CAMPAGNE MÉDIATIQUE ET DE SENSIBILISATION : Des campagnes médiatiques ainsi que des campagnes de sensibilisation peuvent être élaborées pour aider à rejoindre les victimes. Ces campagnes ont pour but d’offrir une approche psychoéducative aux personnes touchées. Elles encouragent les victimes en expliquant que leurs réactions face à la violence sont normales. Il est primordial de demander aux victimes quels sont leurs besoins et de leur offrir tout le soutien nécessaire. De plus, les victimes devront composer avec un traumatisme encore plus important si elles ne cherchent pas l’aide dont elles sont besoin.

RÉADAPTATION PROFESSIONNELLE : Les collèges et les universités de la région peuvent être utiles pour aider les victimes, les survivants et les survivantes qui sont dans l’incapacité de reprendre leur travail en raison de leurs blessures. Les institutions académiques pourraient offrir des programmes de formation ou des bourses aux survivants et aux survivantes blessés afin de leur permettre de suivre une formation ou d’apprendre un nouveau métier en vue de commencer une nouvelle carrière.

PROGRAMMES D’ÉDUCATION À L’ÉCOLE : Ces programmes peuvent être présentés dans les écoles publiques pour informer les étudiants et les étudiantes au sujet des traumatismes et leur fournir les réponses appropriées ou l’aide nécessaire. Les jeunes peuvent vivre de grands traumatismes ce qui risque d’avoir des répercussions très négatives sur leur santé au cours de leur développement.

AMÉLIORATION DE L’ACCESSIBILITÉ AU RÉSEAU COMMUNAUTAIRE : Il arrive parfois, à la suite d’un incident, que certains ministères gouvernementaux puissent optimiser le financement des programmes existants dans le but d’améliorer les infrastructures. À la suite du bombardement du Marathon de Boston, le Massachusetts Department of Public Safety s’est affairé à aider les victimes en installant des rampes d’accès, en élargissant les espaces des portes et en rendant les endroits publics plus physiquement accessibles aux personnes qui avaient été blessées.

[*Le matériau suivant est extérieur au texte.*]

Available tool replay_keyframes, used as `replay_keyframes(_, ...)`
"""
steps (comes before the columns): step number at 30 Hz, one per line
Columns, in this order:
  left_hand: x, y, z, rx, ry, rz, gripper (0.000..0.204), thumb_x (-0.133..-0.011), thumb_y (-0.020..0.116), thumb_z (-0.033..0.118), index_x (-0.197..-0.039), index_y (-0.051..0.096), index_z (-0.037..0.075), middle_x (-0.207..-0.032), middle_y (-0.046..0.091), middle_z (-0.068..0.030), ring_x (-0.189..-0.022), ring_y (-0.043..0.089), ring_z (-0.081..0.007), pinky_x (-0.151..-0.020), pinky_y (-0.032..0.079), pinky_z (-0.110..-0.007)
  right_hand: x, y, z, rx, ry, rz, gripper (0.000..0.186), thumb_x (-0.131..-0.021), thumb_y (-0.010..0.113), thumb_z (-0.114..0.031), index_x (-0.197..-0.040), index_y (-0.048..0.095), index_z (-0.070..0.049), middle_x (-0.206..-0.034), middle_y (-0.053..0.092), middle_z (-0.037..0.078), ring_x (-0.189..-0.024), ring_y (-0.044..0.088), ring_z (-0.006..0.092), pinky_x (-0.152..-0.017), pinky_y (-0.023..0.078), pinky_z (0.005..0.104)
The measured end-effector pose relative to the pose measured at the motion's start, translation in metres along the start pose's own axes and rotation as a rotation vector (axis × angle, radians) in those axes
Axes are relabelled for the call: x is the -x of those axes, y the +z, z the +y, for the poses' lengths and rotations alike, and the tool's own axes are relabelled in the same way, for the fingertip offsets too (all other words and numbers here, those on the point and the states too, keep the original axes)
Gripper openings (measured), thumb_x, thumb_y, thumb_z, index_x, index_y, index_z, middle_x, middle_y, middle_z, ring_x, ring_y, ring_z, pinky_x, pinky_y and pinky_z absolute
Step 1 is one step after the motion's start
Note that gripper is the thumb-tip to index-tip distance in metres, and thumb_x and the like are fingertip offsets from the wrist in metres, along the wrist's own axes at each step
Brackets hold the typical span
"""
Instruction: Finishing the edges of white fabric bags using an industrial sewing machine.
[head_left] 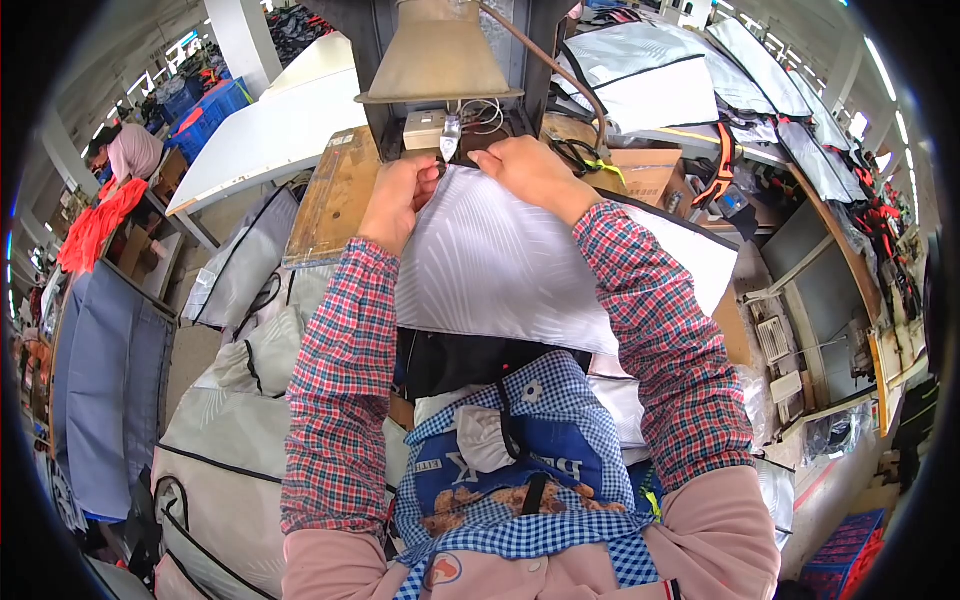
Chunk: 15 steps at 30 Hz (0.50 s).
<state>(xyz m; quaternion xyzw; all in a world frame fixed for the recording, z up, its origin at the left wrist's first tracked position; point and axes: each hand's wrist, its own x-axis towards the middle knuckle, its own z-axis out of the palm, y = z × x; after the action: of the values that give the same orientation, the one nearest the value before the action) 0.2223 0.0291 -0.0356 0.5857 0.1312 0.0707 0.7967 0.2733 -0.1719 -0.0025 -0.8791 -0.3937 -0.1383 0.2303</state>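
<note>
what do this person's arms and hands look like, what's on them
The left hand and right hand wear no gloves. Both forearms are in loose, wrinkled plaid sleeve covers of red, dark blue and white, gathered at the wrists. Plain pink sleeves show above them.

Bare hands: two, one left hand (398, 200) and one right hand (537, 180). Plaid sleeves (345, 390): two. Silver panel (500, 260) between them: one. Blue-checked apron (600, 430): one. Beige cone-shaped shade (435, 60): one. Small beige box (424, 128) under it: one. White tabletop (270, 125), upper left: one. Co-worker (132, 155), far left: one. Blue crates (222, 103): at least two upper left, plus one lower-right crate (845, 545). Black-edged panels (640, 50), upper right: at least three; they overlap, exact count unclear.
</note>
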Motion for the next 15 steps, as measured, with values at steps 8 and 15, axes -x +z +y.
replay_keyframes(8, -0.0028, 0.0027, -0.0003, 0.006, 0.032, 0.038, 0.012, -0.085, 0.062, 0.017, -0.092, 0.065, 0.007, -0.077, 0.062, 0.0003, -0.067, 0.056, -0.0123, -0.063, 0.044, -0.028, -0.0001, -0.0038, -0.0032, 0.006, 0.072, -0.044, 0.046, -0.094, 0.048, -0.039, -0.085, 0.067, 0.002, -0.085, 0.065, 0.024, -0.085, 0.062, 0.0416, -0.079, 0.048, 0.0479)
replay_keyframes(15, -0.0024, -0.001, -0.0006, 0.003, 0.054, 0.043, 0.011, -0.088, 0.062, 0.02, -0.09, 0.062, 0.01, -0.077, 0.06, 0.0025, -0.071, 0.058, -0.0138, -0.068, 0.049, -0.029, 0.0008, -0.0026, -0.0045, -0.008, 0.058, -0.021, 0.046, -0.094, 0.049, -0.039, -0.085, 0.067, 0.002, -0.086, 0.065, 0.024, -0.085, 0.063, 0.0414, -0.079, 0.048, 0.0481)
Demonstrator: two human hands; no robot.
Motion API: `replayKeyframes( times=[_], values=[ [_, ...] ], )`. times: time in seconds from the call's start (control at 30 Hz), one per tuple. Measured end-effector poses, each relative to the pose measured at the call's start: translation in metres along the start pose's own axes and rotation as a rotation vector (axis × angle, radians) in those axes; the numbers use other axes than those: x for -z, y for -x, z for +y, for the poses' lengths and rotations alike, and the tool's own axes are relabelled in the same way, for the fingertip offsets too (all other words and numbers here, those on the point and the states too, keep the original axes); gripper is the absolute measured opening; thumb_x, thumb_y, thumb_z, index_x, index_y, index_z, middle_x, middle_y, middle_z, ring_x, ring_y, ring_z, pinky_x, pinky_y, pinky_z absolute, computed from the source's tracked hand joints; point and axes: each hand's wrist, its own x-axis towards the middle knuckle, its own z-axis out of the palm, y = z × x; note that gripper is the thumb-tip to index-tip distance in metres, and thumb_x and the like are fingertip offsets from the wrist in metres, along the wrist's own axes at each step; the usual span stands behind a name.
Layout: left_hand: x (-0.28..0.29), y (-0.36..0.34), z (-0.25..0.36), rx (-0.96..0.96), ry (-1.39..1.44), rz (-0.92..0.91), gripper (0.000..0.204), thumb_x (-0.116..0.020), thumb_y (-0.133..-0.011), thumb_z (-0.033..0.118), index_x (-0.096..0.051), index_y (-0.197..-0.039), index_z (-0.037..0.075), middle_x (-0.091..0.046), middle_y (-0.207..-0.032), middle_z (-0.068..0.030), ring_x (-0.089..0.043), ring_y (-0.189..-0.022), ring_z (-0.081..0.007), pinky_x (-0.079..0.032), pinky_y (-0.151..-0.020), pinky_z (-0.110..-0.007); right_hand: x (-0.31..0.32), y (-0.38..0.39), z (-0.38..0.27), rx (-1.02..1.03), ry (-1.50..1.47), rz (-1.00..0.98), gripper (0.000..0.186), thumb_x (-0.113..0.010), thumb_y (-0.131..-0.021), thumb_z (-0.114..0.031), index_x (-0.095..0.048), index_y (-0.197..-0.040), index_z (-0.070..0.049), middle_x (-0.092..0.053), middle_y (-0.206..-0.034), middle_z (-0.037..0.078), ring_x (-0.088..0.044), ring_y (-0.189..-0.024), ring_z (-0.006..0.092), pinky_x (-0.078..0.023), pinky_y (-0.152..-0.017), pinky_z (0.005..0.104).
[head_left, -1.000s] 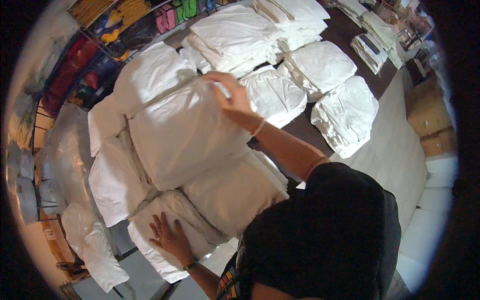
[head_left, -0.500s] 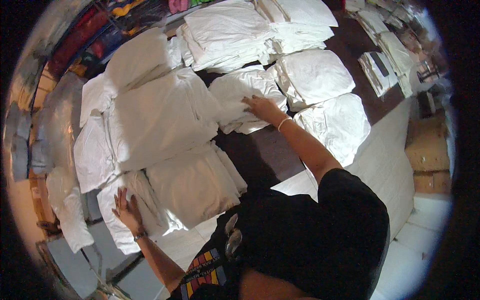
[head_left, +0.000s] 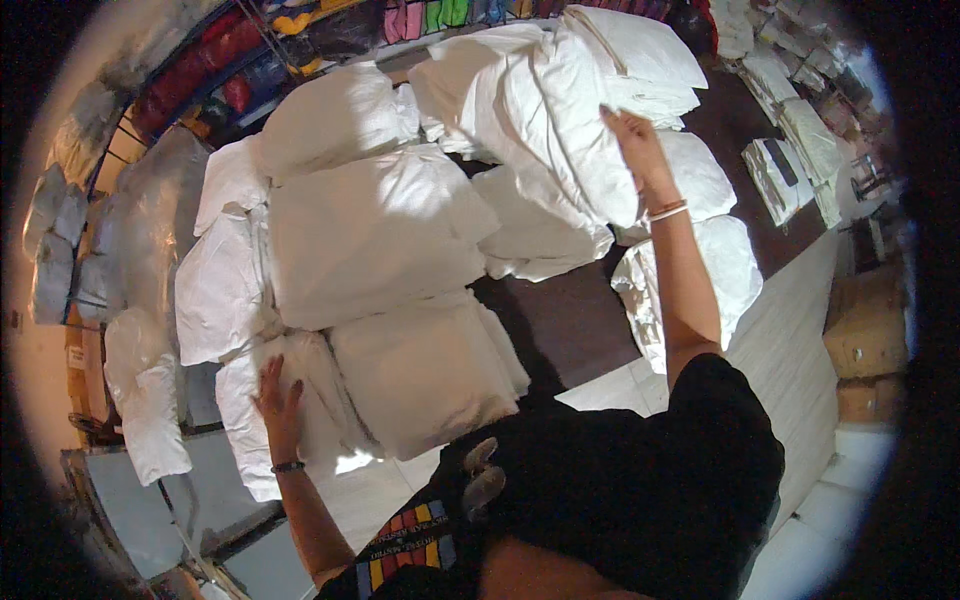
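Note:
My right hand point(head_left: 643, 155) is closed on the edge of a folded white cloth point(head_left: 560, 110), which is raised and tilted, with creases running down it. The cloth partly covers a stack of white cloth point(head_left: 530, 245) at the middle of the dark table. Whether it is a garment or a sheet does not show. My left hand point(head_left: 280, 405) lies with fingers spread on a folded white pile point(head_left: 318, 420) at the near left. Beside that pile is another neat white stack point(head_left: 425, 370), and beyond it a larger one point(head_left: 375, 240).
More white stacks point(head_left: 335, 115) stand at the far left, and another pile point(head_left: 690, 275) is at the right. The dark tabletop point(head_left: 570, 325) shows between them. Shelves with coloured items point(head_left: 225, 65) line the back; cardboard boxes point(head_left: 865, 325) stand at the right.
My right hand has moved up and right from the middle stack and now holds up a folded white cloth. My left hand stays on the near-left pile. The view has shifted slightly.

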Motion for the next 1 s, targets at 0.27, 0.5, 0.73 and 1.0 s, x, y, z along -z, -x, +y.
replayKeyframes(
  times=[0.27, 0.5, 0.73, 1.0],
  values=[
    [0.081, -0.031, 0.123, -0.701, 1.387, -0.439, 0.094, -0.063, -0.094, 0.052, -0.015, -0.159, 0.007, -0.041, -0.153, -0.0177, -0.046, -0.138, -0.0346, -0.037, -0.113, -0.048, -0.180, 0.094, -0.154, 0.838, 0.622, -0.038, 0.027, -0.058, -0.103, -0.024, -0.071, -0.108, 0.000, -0.051, -0.058, 0.002, -0.041, -0.055, 0.0059, -0.034, -0.049, 0.0258],
    [0.085, -0.100, 0.088, 0.138, 1.940, -0.190, 0.060, -0.070, -0.095, 0.031, -0.043, -0.142, 0.004, -0.055, -0.133, -0.0090, -0.053, -0.128, -0.0252, -0.045, -0.105, -0.041, -0.369, 0.232, -0.111, 1.076, 0.715, -0.579, 0.031, -0.071, -0.089, -0.014, -0.068, -0.118, -0.005, -0.069, -0.118, 0.014, -0.066, -0.113, 0.0307, -0.055, -0.092, 0.0398],
    [0.157, -0.250, 0.017, -0.313, 2.009, 0.175, 0.047, -0.069, -0.097, 0.024, -0.051, -0.137, 0.007, -0.058, -0.132, -0.0067, -0.056, -0.120, -0.0215, -0.048, -0.103, -0.041, -0.381, 0.185, -0.075, 0.715, 0.442, -0.699, 0.023, -0.071, -0.091, -0.011, -0.071, -0.114, -0.007, -0.069, -0.123, 0.011, -0.061, -0.123, 0.0345, -0.049, -0.104, 0.0435],
    [0.154, -0.442, -0.013, -0.242, 1.978, 0.380, 0.044, -0.074, -0.091, 0.018, -0.057, -0.130, 0.009, -0.061, -0.126, -0.0043, -0.060, -0.112, -0.0202, -0.051, -0.098, -0.039, -0.382, 0.140, -0.053, 0.337, 0.369, -0.578, 0.021, -0.067, -0.092, -0.010, -0.073, -0.112, -0.006, -0.073, -0.113, 0.013, -0.070, -0.106, 0.0266, -0.054, -0.091, 0.0343]
  ],
)
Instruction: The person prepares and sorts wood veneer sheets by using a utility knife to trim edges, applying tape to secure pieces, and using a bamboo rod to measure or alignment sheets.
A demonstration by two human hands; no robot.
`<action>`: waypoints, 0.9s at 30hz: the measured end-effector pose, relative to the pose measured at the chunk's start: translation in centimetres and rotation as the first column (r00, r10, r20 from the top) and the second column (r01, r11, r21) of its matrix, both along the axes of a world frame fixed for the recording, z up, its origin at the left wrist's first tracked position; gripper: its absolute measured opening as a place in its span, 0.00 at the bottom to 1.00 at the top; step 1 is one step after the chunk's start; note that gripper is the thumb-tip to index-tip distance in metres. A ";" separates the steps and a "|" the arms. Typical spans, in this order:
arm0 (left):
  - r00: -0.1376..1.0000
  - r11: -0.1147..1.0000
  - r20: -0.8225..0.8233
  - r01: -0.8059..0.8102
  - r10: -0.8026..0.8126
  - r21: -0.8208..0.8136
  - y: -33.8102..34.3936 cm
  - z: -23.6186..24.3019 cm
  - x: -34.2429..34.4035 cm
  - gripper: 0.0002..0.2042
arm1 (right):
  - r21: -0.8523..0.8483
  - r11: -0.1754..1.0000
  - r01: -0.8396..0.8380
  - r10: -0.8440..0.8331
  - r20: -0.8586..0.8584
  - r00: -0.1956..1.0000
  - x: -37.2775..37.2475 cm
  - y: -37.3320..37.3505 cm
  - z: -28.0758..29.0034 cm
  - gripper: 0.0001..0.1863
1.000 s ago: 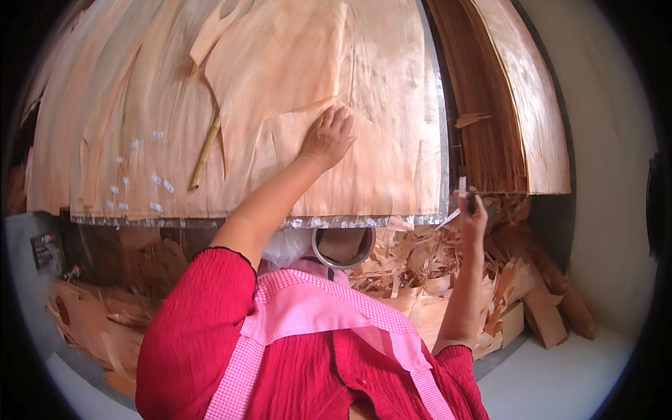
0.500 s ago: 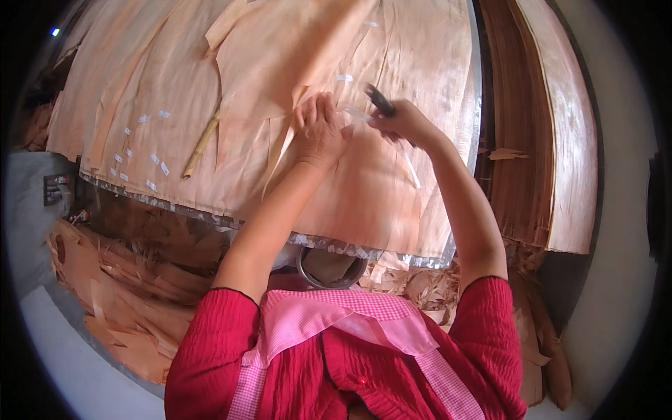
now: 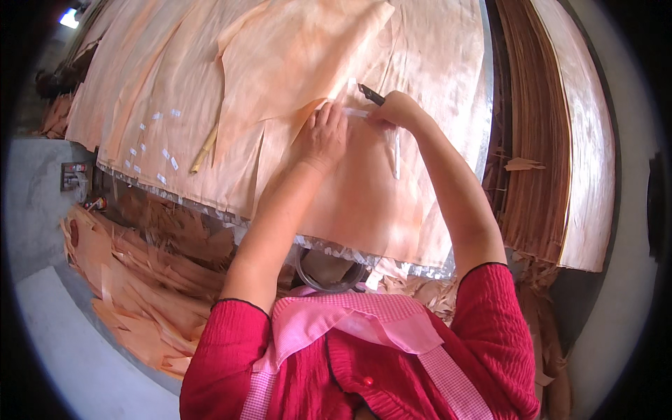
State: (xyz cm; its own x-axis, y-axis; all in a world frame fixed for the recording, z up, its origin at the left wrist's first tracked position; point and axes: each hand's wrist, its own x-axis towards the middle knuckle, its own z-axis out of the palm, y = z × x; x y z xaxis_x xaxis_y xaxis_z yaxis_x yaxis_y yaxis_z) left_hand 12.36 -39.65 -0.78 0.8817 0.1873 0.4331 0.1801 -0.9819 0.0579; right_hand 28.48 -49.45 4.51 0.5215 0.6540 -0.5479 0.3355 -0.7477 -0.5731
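Observation:
My left hand [image 3: 327,134] lies on a thin, pale wood veneer sheet [image 3: 350,189], its fingers stretched out beside the raised edge of a loose piece of veneer [image 3: 280,70]. To its right, my right hand [image 3: 397,112] is closed around a black utility knife [image 3: 372,94], whose end points up and left. A strip of white tape [image 3: 397,157] passes through the right hand; one end hangs down over the sheet. The short stretch on the other side reaches toward my left fingertips, flat above the veneer.
Small white tape pieces [image 3: 166,153] are scattered on the veneer at left, near a rolled yellowish strip [image 3: 204,150]. A tall veneer stack [image 3: 535,126] stands at right. Below the table edge are a round metal bowl [image 3: 329,283] and veneer scraps [image 3: 133,301].
The right hand has shifted slightly left and up, closer to my left hand, with the knife and tape. The view has moved a little, and the raised veneer fold now lies flatter.

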 end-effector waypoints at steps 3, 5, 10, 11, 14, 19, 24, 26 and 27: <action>0.992 0.998 -0.109 0.053 -0.058 -0.045 -0.5 0.2 0.8 0.13 | -0.047 0.994 0.099 -0.088 0.206 0.975 0.1 -0.1 -1.9 0.15; 0.979 0.998 -0.195 0.057 -0.053 0.016 -0.9 0.6 0.8 0.14 | -0.059 0.996 0.069 -0.046 0.336 0.941 -1.9 -0.7 -0.6 0.13; 0.969 0.997 -0.247 -0.007 0.025 0.073 -2.0 0.3 0.9 0.19 | 0.219 0.912 0.348 -0.382 0.140 0.913 -5.4 -7.5 2.8 0.11; 0.975 0.997 -0.221 0.014 0.002 0.070 -1.8 0.3 0.7 0.19 | 0.314 0.850 0.423 -0.435 -0.036 0.900 -5.6 -9.8 4.2 0.11; 0.989 0.983 -0.061 0.144 -0.138 0.115 -1.5 0.0 -0.5 0.19 | 0.511 0.645 0.568 -0.437 -0.364 0.823 -8.1 -15.6 9.3 0.09; 0.900 0.889 0.010 0.431 -0.435 -0.155 -8.8 0.7 -3.5 0.12 | 0.264 0.771 0.580 -0.452 -0.414 0.790 -9.4 -20.1 8.6 0.10; 0.960 0.914 0.017 0.271 -0.279 -0.301 -11.7 0.3 -3.9 0.14 | 0.252 0.730 0.636 -0.504 -0.429 0.749 -8.1 -17.0 -1.1 0.10; 0.981 0.918 -0.053 0.154 -0.186 -0.366 -12.2 1.2 -3.5 0.16 | 0.234 0.698 0.677 -0.544 -0.443 0.713 -8.3 -16.2 -2.9 0.11; 0.975 0.945 -0.103 0.161 -0.197 -0.284 -12.4 1.7 -3.5 0.17 | 0.207 0.704 0.679 -0.561 -0.425 0.711 -8.6 -16.0 -2.3 0.12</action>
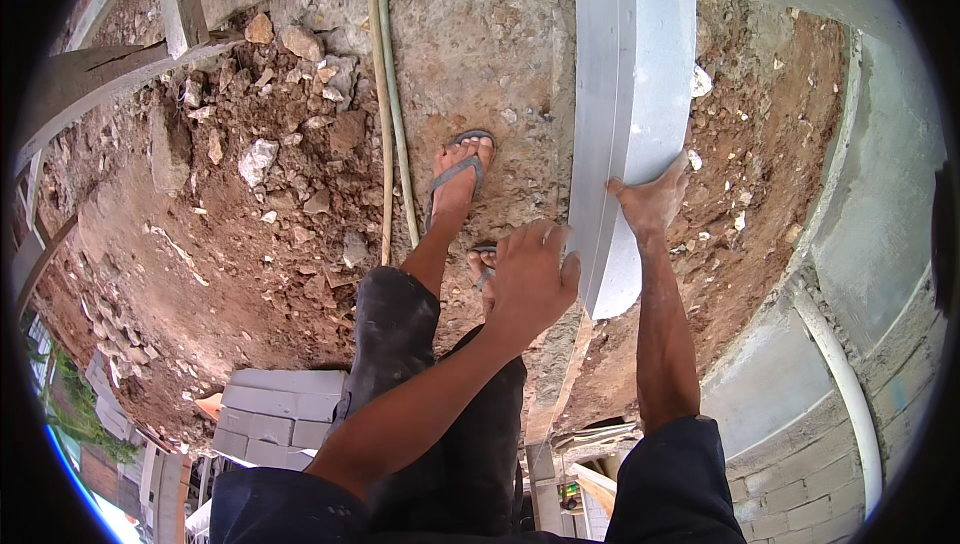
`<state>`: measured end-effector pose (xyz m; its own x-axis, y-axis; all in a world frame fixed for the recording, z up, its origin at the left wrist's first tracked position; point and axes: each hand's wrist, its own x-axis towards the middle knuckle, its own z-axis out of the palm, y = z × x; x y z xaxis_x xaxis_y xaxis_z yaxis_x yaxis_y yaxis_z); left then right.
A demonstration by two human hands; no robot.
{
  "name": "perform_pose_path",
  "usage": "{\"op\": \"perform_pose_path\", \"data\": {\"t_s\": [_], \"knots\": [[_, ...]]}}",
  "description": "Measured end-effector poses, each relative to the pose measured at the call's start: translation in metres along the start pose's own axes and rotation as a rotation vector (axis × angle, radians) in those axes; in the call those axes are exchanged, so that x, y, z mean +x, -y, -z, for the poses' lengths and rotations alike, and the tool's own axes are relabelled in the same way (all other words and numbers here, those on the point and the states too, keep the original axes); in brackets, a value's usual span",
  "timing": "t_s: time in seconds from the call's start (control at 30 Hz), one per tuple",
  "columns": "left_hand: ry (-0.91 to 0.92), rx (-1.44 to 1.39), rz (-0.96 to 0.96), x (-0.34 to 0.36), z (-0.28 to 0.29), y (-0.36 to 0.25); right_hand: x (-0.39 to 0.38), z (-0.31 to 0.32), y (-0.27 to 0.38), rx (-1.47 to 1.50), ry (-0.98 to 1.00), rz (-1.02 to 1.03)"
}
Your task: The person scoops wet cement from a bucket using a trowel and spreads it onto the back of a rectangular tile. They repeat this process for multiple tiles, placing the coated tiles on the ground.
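Our right hand (652,199) is on the long pale block (655,74), its fingers grasping across the light upper face with the thumb at the left edge and the fingertips at the right. Our left hand (530,274) is just beside the block's near left end, its fingers partly curled; we cannot tell whether they touch the block or hold anything. The block lies lengthwise ahead of us, right of our feet, with a thin string (616,74) running along it. Our sandalled foot (456,179) stands on the rough ground, and left of it lie a green hose (398,124) and a tan pole (382,94). Farther left we see rubble (300,124), and lower down, stacked grey blocks (275,409)
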<state>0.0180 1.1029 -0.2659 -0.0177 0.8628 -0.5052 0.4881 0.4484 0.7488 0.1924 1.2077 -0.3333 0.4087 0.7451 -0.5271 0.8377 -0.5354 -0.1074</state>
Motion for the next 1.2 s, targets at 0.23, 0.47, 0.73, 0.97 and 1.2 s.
{"op": "perform_pose_path", "data": {"t_s": [0.23, 0.47, 0.73, 0.97, 1.2], "knots": [[0.049, -0.041, -0.046, 0.001, -0.010, -0.008, 0.009, -0.017, -0.010, -0.103, -0.093, 0.017], [0.135, 0.067, -0.119, 0.004, -0.021, -0.012, 0.004, -0.009, -0.002, -0.064, -0.038, -0.019], [0.157, 0.083, -0.129, 0.007, -0.029, -0.012, 0.007, -0.019, -0.008, -0.069, -0.036, -0.008], [0.165, 0.062, -0.091, 0.006, -0.033, -0.008, 0.004, -0.018, -0.011, -0.027, -0.029, 0.001], [0.165, 0.091, -0.075, 0.001, -0.038, -0.015, 0.004, -0.023, -0.017, -0.012, -0.043, 0.038]]}}
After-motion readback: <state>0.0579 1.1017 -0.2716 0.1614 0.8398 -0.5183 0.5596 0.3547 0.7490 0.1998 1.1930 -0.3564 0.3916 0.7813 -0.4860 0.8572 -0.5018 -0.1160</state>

COMMÉMORATION : Les survivants, les survivantes, les experts et les expertes d’organismes pertinents pourraient souhaiter de créer un livre commémoratif, en tant qu’exemple d’un acte de commémoration. Un tel livre commémoratif a d’ailleurs été créé à la suite de l’écrasement du vol MH17 au-dessus de l’Ukraine, afin d’honorer la mémoire des victimes, de décrire les expériences des survivants et des survivantes rencontrés ainsi que celles des spécialistes interviewés qui les ont soutenus au fil des années. Le livre était également disponible en version numérique. Un livre de souvenir semblable a également été créé à l’intention des familles éprouvées par la perte de leurs êtres chers dans le bombardement du vol d’Air India en 1985 plusieurs années plus tard, alors que les assaillants étaient jugés devant un tribunal pénal.